At this point, we are falling into the category of “good” credit. You won't have much difficulty getting loans at all from just about any lenders. The higher you rank at this level, the easier you will get loans. In fact, you are also likely to suffer from lower interest rates and decreased payment cycles.

Aiming for this level from a 650 credit score is wise because it can get you to the highest possible rating.


Not many people ever reach this level of credit excellence. At this level, you can pick and choose which lenders and rates you want to consider. You are considered risk-free and a sure-fire bet for repayment.

Once you reach this level, you should have no difficulty maintaining it unless you suffer from a surprising financial disaster or emergency. Falling from this lofty height is much easier than achieving this level.

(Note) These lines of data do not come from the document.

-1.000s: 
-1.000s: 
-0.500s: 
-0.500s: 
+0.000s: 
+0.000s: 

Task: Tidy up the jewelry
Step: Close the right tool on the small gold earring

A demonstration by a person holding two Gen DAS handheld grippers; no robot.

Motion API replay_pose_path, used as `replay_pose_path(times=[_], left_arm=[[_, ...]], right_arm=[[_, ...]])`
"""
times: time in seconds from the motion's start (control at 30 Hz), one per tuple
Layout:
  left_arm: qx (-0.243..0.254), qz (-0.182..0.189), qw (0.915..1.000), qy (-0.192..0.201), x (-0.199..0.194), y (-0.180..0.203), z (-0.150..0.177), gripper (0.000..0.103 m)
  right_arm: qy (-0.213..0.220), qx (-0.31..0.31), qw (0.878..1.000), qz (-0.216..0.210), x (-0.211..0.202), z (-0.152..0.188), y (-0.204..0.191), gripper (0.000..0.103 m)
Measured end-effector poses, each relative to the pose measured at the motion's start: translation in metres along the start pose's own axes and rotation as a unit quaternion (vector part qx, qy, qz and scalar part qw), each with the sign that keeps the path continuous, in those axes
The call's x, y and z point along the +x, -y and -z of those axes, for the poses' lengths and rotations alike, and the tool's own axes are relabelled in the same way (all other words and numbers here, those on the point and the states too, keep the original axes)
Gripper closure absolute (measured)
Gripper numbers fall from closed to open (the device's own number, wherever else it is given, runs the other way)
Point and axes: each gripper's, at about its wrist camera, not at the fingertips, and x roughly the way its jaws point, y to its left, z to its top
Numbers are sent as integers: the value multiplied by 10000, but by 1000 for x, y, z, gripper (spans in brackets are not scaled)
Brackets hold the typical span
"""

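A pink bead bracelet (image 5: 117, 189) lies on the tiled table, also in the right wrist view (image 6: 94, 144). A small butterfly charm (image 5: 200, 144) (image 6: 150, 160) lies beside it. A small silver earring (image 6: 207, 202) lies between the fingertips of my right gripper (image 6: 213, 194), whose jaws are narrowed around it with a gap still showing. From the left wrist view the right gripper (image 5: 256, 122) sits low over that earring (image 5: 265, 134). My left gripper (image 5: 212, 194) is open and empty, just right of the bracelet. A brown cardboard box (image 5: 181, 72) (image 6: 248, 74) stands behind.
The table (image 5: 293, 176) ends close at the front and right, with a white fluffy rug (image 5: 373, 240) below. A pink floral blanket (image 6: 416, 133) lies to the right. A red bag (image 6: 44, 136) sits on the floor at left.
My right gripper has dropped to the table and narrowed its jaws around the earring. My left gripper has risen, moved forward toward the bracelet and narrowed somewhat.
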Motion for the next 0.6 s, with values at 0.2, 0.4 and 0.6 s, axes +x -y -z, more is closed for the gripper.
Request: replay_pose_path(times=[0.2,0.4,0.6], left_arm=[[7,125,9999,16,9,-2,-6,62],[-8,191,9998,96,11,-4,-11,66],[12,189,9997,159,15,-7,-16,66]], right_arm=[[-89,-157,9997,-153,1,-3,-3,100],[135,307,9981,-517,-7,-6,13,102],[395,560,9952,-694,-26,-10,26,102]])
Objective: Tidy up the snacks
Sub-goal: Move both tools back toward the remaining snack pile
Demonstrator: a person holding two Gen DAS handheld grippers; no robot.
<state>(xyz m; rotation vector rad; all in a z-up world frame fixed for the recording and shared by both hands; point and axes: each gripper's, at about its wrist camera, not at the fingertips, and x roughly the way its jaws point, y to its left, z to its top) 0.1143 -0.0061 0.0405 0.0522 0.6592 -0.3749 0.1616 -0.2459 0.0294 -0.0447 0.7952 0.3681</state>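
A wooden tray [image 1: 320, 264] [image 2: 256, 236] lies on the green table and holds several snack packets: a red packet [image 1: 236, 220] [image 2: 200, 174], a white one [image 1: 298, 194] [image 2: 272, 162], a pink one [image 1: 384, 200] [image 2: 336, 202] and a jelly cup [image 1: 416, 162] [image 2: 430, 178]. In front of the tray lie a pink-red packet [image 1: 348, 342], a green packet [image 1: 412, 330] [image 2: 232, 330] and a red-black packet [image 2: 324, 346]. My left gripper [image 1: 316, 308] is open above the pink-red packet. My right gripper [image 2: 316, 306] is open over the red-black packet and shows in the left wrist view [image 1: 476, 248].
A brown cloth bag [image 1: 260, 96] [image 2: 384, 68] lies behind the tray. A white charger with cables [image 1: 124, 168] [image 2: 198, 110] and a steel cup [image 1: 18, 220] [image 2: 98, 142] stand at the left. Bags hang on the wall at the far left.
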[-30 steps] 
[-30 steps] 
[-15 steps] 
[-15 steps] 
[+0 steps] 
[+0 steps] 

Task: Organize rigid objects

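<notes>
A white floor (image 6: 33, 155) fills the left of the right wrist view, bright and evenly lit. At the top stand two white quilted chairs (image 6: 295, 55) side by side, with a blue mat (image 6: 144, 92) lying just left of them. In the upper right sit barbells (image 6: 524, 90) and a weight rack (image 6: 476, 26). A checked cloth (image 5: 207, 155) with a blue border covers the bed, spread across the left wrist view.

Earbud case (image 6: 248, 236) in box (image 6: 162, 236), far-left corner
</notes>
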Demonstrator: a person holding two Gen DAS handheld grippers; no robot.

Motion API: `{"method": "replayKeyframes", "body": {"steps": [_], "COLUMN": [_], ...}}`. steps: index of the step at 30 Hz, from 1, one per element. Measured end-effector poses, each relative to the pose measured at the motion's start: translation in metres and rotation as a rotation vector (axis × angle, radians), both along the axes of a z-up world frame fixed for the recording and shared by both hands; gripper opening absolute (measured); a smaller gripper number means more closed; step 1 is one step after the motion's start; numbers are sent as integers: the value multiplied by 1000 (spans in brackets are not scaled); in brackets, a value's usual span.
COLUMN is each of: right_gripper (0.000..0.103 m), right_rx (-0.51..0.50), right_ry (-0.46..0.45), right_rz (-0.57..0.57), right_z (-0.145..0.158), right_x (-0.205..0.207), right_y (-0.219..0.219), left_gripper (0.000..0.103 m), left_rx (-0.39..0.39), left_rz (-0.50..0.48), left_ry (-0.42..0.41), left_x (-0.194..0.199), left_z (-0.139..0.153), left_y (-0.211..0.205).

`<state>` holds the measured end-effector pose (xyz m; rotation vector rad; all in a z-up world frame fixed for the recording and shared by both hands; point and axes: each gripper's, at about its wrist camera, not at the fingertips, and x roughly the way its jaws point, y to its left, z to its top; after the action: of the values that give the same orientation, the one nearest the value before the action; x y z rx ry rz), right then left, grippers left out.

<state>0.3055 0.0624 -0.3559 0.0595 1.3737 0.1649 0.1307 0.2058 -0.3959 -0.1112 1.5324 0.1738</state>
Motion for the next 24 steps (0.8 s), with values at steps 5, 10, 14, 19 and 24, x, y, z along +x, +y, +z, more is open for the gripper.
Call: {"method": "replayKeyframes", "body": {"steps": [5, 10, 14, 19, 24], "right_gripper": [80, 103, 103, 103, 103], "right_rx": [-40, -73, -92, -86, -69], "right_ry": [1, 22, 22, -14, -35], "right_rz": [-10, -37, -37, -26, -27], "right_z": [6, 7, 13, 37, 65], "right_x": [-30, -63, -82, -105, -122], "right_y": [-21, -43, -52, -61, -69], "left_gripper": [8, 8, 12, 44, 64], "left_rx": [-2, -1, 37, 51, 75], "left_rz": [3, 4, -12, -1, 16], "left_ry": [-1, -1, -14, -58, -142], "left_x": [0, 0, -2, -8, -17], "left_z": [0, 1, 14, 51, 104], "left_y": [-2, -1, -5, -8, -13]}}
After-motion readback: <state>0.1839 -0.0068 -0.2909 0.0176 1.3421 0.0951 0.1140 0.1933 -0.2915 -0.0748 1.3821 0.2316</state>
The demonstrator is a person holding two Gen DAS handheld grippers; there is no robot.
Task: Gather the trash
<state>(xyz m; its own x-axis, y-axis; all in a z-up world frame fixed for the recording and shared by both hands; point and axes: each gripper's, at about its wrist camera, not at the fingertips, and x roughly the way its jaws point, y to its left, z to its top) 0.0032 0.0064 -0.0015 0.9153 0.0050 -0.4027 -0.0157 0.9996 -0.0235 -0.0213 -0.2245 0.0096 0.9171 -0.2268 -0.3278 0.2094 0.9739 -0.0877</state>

Where 650 Stands Among the National Average

While all of this rating information is useful, it isn't as important as understanding where your 650 credit score stands among the national average. Currently, the average rating in the United States is about 695. While your 650 credit score is obviously below this range, it is important to understand that is still in the same category and is treated similarly.

However, that average is influenced by a variety of factors. For example, large businesses that have more capital typically have better FICO scores because they are more capable of paying back loans. Poor people who take out a loan for a car and struggle to pay it back are going to have a much lower rating. However, FICO weighs these scores in the same way, regardless of your current capital levels.

So if big business has a score of 825 and a person struggling to pay a car loan has a 550, the average between the two would be about 687. However, the national average isn't influenced by two ratings but by millions. An even more important influence on your 650 credit score is the current interest rate. Fully understanding this rate can help you better know why your credit score changes when interest rates are adjusted.

How Interest Rates Affect Your Credit

The Federal Reserve sets interest rates every few months and adjusts them based on the economy. These rates influence how much money is accrued when you are paying off loans and other types of credit. The Reserve will adjust its rates at various times depending on the financial health of the nation. Typically, higher interest rates indicate that the economy is doing well and more people can afford these rates.

However, decreased interest rates indicate a more impoverished economy in which credit is more difficult to obtain and maintain. Interest is typically assessed and changed every six weeks or so. While the level isn't adjusted every time the Reserve meets, it is often lowered or increased to help stimulate the economy. Understanding the effects that interest rates and their changes have on your credit is essential for making sure you make wise investment decisions and get out of the 650 range.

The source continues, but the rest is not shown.